### Exercise inputs
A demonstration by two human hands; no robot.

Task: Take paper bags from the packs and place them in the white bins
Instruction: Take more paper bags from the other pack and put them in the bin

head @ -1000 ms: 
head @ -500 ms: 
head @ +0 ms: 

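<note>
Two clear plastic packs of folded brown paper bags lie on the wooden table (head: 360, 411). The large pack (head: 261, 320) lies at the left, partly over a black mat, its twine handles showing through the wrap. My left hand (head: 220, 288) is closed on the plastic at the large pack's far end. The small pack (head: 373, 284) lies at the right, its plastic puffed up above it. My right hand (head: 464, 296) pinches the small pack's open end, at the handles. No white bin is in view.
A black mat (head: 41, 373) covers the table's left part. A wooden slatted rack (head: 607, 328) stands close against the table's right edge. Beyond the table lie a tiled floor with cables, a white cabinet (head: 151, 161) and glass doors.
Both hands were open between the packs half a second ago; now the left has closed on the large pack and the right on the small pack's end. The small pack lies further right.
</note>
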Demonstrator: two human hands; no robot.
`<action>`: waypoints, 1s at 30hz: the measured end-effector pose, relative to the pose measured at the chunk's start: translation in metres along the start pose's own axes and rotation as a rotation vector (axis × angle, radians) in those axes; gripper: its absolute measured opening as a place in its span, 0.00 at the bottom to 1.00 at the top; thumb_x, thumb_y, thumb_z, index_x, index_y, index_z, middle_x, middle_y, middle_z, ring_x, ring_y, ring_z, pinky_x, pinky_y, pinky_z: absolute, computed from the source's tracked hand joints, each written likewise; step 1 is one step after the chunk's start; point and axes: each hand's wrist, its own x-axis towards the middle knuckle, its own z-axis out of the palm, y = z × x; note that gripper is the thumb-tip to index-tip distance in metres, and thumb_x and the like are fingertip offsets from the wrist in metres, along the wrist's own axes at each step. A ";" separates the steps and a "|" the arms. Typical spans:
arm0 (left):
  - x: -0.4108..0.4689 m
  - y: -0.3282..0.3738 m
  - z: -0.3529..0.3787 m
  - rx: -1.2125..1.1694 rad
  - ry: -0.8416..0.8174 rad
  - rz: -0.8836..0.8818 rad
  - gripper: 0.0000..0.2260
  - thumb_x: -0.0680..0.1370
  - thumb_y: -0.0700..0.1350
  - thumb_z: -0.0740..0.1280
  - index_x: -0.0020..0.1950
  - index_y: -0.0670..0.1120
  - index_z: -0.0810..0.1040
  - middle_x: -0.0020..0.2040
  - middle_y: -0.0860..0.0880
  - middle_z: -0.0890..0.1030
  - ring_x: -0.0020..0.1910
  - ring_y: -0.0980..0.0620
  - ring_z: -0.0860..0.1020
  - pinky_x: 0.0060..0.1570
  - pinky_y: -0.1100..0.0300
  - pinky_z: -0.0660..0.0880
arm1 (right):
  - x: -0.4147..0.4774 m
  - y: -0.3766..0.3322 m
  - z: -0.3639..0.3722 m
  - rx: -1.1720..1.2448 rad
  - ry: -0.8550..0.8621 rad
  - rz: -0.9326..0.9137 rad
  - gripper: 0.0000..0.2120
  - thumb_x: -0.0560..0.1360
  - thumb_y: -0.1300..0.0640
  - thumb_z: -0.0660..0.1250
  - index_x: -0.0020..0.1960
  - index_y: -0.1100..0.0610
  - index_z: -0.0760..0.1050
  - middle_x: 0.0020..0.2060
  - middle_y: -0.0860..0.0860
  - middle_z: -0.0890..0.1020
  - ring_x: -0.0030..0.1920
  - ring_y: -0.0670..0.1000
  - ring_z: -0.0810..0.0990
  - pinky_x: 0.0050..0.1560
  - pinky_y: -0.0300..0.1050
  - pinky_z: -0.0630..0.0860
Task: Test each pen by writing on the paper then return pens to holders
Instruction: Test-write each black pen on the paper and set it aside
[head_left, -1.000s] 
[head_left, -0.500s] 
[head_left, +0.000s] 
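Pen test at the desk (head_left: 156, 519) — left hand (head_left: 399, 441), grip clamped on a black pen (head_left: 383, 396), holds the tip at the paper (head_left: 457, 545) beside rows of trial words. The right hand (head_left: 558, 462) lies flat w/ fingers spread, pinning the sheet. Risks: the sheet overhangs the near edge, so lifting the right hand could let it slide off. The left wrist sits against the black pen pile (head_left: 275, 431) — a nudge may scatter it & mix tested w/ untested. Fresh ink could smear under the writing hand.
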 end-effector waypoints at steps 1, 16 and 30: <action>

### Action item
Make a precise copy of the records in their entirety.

### Result for this exercise
A demonstration by two human hands; no robot.

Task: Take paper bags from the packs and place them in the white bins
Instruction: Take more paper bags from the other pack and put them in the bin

head @ -1000 ms: 
head @ -500 ms: 
head @ +0 ms: 

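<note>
Two clear plastic packs of folded brown paper bags lie on the wooden table (head: 360, 411). The large pack (head: 261, 320) lies at the left, partly over a black mat, its twine handles showing through the wrap. My left hand (head: 220, 288) is closed on the plastic at the large pack's far end. The small pack (head: 373, 284) lies at the right, its plastic puffed up above it. My right hand (head: 464, 296) pinches the small pack's open end, at the handles. No white bin is in view.
A black mat (head: 41, 373) covers the table's left part. A wooden slatted rack (head: 607, 328) stands close against the table's right edge. Beyond the table lie a tiled floor with cables, a white cabinet (head: 151, 161) and glass doors.
Both hands were open between the packs half a second ago; now the left has closed on the large pack and the right on the small pack's end. The small pack lies further right.
</note>
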Demonstrator: two human hands; no robot.
`<action>`: waypoints, 1s at 30hz: the measured end-effector pose, relative to the pose measured at the chunk's start: translation in metres along the start pose's own axes and rotation as a rotation vector (axis × angle, radians) in those axes; gripper: its absolute measured opening as a place in its span, 0.00 at the bottom to 1.00 at the top; thumb_x, thumb_y, thumb_z, index_x, index_y, index_z, middle_x, middle_y, middle_z, ring_x, ring_y, ring_z, pinky_x, pinky_y, pinky_z: absolute, computed from the source's tracked hand joints, each written likewise; step 1 is one step after the chunk's start; point and axes: each hand's wrist, its own x-axis towards the middle knuckle, its own z-axis out of the palm, y = z × x; note that gripper is the thumb-tip to index-tip distance in metres, and thumb_x and the like are fingertip offsets from the wrist in metres, along the wrist's own axes at each step. A ";" separates the steps and a "|" the arms. Typical spans:
arm0 (left):
  - x: -0.4108..0.4689 m
  - y: -0.3282..0.3738 m
  - z: -0.3529..0.3787 m
  - rx: -1.2125..1.1694 rad
  - ry: -0.8416..0.8174 rad
  - rz: -0.8836..0.8818 rad
  - gripper: 0.0000..0.2260
  - thumb_x: -0.0680..0.1370
  - thumb_y: -0.0700..0.1350
  - thumb_z: -0.0740..0.1280
  - index_x: -0.0020..0.1950
  - index_y: -0.0670..0.1120
  - index_z: -0.0810..0.1040
  - middle_x: -0.0020..0.2040
  - middle_y: -0.0860..0.0880
  - middle_z: -0.0890..0.1030
  - ring_x: -0.0020..0.1910
  - ring_y: -0.0980..0.0620
  - ring_z: -0.0860..0.1020
  - pinky_x: 0.0060..0.1570
  - pinky_y: -0.1100..0.0300
  - pinky_z: -0.0660..0.0880
arm1 (right):
  - x: -0.4147..0.4774 m
  - y: -0.3766..0.3322 m
  - z: -0.3639..0.3722 m
  - rx: -1.1720..1.2448 rad
  - ry: -0.8550..0.8621 rad
  - rz: -0.9326..0.9137 rad
  - gripper: 0.0000..0.2120
  - thumb_x: -0.0560..0.1360
  - thumb_y: -0.1300..0.0640
  - thumb_z: -0.0660..0.1250
  - index_x: -0.0020..0.1960
  - index_y: -0.1100..0.0610
  - index_z: -0.0760..0.1050
  - middle_x: 0.0020..0.2060
  - middle_y: -0.0860..0.0860
  - middle_z: -0.0890..0.1020
  - ring_x: -0.0030..0.1920
  - ring_y: -0.0670..0.1000
  - ring_z: -0.0810..0.0990
  - pinky_x: 0.0050..0.1560
  - pinky_y: -0.0300..0.1050
  - pinky_z: -0.0630..0.0860
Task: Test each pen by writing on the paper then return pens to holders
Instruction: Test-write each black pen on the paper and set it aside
[head_left, -1.000s] 
[head_left, -0.500s] 
[head_left, +0.000s] 
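Pen test at the desk (head_left: 156, 519) — left hand (head_left: 399, 441), grip clamped on a black pen (head_left: 383, 396), holds the tip at the paper (head_left: 457, 545) beside rows of trial words. The right hand (head_left: 558, 462) lies flat w/ fingers spread, pinning the sheet. Risks: the sheet overhangs the near edge, so lifting the right hand could let it slide off. The left wrist sits against the black pen pile (head_left: 275, 431) — a nudge may scatter it & mix tested w/ untested. Fresh ink could smear under the writing hand.
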 end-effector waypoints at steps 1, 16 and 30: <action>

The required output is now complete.